Could you return the full listing, every line exactly as given?
START Source material
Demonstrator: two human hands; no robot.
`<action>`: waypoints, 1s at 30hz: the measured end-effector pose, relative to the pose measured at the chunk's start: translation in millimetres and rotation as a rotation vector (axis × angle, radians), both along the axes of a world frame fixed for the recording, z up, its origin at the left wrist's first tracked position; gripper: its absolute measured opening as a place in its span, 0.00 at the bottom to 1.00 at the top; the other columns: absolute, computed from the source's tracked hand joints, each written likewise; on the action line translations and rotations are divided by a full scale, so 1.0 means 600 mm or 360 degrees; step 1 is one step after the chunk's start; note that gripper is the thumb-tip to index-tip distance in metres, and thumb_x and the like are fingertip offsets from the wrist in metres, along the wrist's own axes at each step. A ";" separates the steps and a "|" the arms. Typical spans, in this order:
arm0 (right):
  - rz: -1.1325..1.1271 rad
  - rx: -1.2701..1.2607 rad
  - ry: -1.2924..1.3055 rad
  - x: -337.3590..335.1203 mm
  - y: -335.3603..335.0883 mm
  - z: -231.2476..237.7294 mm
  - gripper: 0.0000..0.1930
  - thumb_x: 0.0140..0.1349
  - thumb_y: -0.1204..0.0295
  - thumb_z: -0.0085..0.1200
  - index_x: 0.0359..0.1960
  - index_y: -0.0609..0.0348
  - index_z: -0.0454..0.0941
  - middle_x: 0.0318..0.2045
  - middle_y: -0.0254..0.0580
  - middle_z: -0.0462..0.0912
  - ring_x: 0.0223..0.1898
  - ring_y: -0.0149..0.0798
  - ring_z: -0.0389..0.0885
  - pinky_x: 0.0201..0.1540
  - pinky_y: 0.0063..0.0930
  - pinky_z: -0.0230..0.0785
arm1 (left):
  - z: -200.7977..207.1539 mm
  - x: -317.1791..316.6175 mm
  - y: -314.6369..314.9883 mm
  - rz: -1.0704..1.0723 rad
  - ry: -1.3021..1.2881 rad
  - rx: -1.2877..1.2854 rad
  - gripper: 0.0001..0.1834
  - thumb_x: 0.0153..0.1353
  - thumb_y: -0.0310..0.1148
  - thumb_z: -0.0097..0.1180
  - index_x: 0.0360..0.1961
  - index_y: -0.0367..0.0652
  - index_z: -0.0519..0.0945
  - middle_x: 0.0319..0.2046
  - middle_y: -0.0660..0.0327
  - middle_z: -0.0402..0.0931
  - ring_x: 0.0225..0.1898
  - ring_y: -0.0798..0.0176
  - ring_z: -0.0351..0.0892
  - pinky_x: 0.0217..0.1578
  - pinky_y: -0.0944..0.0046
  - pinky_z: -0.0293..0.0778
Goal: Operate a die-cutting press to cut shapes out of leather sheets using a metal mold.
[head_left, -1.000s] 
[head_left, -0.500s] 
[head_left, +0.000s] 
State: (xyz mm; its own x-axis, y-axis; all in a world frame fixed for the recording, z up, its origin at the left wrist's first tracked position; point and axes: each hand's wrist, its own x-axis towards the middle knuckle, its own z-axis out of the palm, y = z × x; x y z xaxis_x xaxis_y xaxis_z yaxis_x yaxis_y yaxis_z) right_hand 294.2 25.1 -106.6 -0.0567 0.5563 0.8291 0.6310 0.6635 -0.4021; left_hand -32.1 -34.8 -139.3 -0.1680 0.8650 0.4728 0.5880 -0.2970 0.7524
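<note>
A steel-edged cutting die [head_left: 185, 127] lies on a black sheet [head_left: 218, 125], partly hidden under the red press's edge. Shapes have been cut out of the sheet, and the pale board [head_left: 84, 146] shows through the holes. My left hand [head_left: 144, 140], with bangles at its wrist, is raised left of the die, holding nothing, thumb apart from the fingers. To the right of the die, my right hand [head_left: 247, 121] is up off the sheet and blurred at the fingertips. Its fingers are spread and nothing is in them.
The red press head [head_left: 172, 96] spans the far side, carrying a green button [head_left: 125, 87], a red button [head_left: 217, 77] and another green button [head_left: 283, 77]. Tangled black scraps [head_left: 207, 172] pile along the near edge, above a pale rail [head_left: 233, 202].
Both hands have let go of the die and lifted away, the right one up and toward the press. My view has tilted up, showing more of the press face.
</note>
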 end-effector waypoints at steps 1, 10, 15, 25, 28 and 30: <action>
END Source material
Answer for this exercise →
Demonstrator: two human hands; no robot.
`<action>`: waypoints, 1s at 30hz: the measured end-effector pose, relative to the pose measured at the chunk's start: translation in millimetres and rotation as a rotation vector (axis × angle, radians), both along the axes of a world frame fixed for the recording, z up, its origin at the left wrist's first tracked position; gripper: its absolute measured opening as a place in its span, 0.00 at the bottom to 1.00 at the top; the other columns: absolute, computed from the source's tracked hand joints, each written likewise; on the action line translations and rotations are divided by a full scale, so 1.0 means 600 mm or 360 degrees; step 1 is one step after the chunk's start; note that gripper is the thumb-tip to index-tip distance in metres, and thumb_x and the like are fingertip offsets from the wrist in metres, along the wrist's own axes at each step. A ";" separates the steps and a "|" the arms. Typical spans, in this order:
arm0 (right):
  - rz: -1.1325..1.1271 rad
  - rx: -1.2701..1.2607 rad
  - ry: -1.2924..1.3055 rad
  - x: -337.3590..335.1203 mm
  - y: -335.3603..335.0883 mm
  - z: -231.2476..237.7294 mm
  - gripper: 0.0000..0.1930
  - thumb_x: 0.0140..0.1349
  - thumb_y: -0.1204..0.0295
  - thumb_z: -0.0085..0.1200
  - index_x: 0.0359..0.1960
  - index_y: -0.0609..0.0348
  - index_z: -0.0454..0.0941
  - middle_x: 0.0318..0.2045
  - middle_y: -0.0254..0.0580
  - middle_z: -0.0462..0.0912
  - ring_x: 0.0223..0.1898
  - ring_y: -0.0149..0.0798
  - ring_z: -0.0389..0.0885
  - pinky_x: 0.0201..0.1540
  - pinky_y: 0.0063..0.0930
  - pinky_z: -0.0230..0.0785
arm1 (left):
  - z: -200.7977..207.1539 mm
  - x: -317.1791..316.6175 mm
  - y: -314.6369..314.9883 mm
  - rz: -1.0704..1.0723 rad
  - ry: -1.3021..1.2881 rad
  - rx: -1.2877..1.2854 rad
  - gripper: 0.0001..0.1834
  - thumb_x: 0.0153..0.1353
  - thumb_y: -0.0310..0.1148
  - thumb_z: -0.0097..0.1180
  - index_x: 0.0360..0.1961
  - index_y: -0.0367..0.0652
  - index_z: -0.0519..0.0945
  - middle_x: 0.0319..0.2046
  - middle_y: -0.0660..0.0327
  - middle_z: -0.0402..0.0931
  - ring_x: 0.0225..0.1898
  - ring_y: -0.0798..0.0176
  - ring_z: -0.0351..0.0892
  - pinky_x: 0.0217..0.1578
  - pinky_y: -0.0944..0.0046
  - pinky_z: -0.0293..0.0778
Goal: Operate a die-cutting press to cut shapes out of leather sheets using a metal mold.
[head_left, -1.000s] 
[head_left, -0.500s] 
[head_left, +0.000s] 
State: (xyz mm; its own x-axis, y-axis; all in a world frame fixed for the recording, z up, its origin at the left wrist's first tracked position; point and axes: each hand's wrist, its own x-axis towards the middle knuckle, its own z-axis out of the palm, y = z × x; x y z xaxis_x xaxis_y xaxis_z yaxis_x yaxis_y yaxis_z) right_hand 294.2 25.1 -106.6 -0.0567 0.5563 0.8291 0.6310 0.6635 -0.4021; left_hand -32.1 -34.8 -139.3 -0.1680 0.8650 0.4728 0.5880 -0.2970 0.7524
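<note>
A steel-edged cutting die [head_left: 185, 127] lies on a black sheet [head_left: 218, 125], partly hidden under the red press's edge. Shapes have been cut out of the sheet, and the pale board [head_left: 84, 146] shows through the holes. My left hand [head_left: 144, 140], with bangles at its wrist, is raised left of the die, holding nothing, thumb apart from the fingers. To the right of the die, my right hand [head_left: 247, 121] is up off the sheet and blurred at the fingertips. Its fingers are spread and nothing is in them.
The red press head [head_left: 172, 96] spans the far side, carrying a green button [head_left: 125, 87], a red button [head_left: 217, 77] and another green button [head_left: 283, 77]. Tangled black scraps [head_left: 207, 172] pile along the near edge, above a pale rail [head_left: 233, 202].
Both hands have let go of the die and lifted away, the right one up and toward the press. My view has tilted up, showing more of the press face.
</note>
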 end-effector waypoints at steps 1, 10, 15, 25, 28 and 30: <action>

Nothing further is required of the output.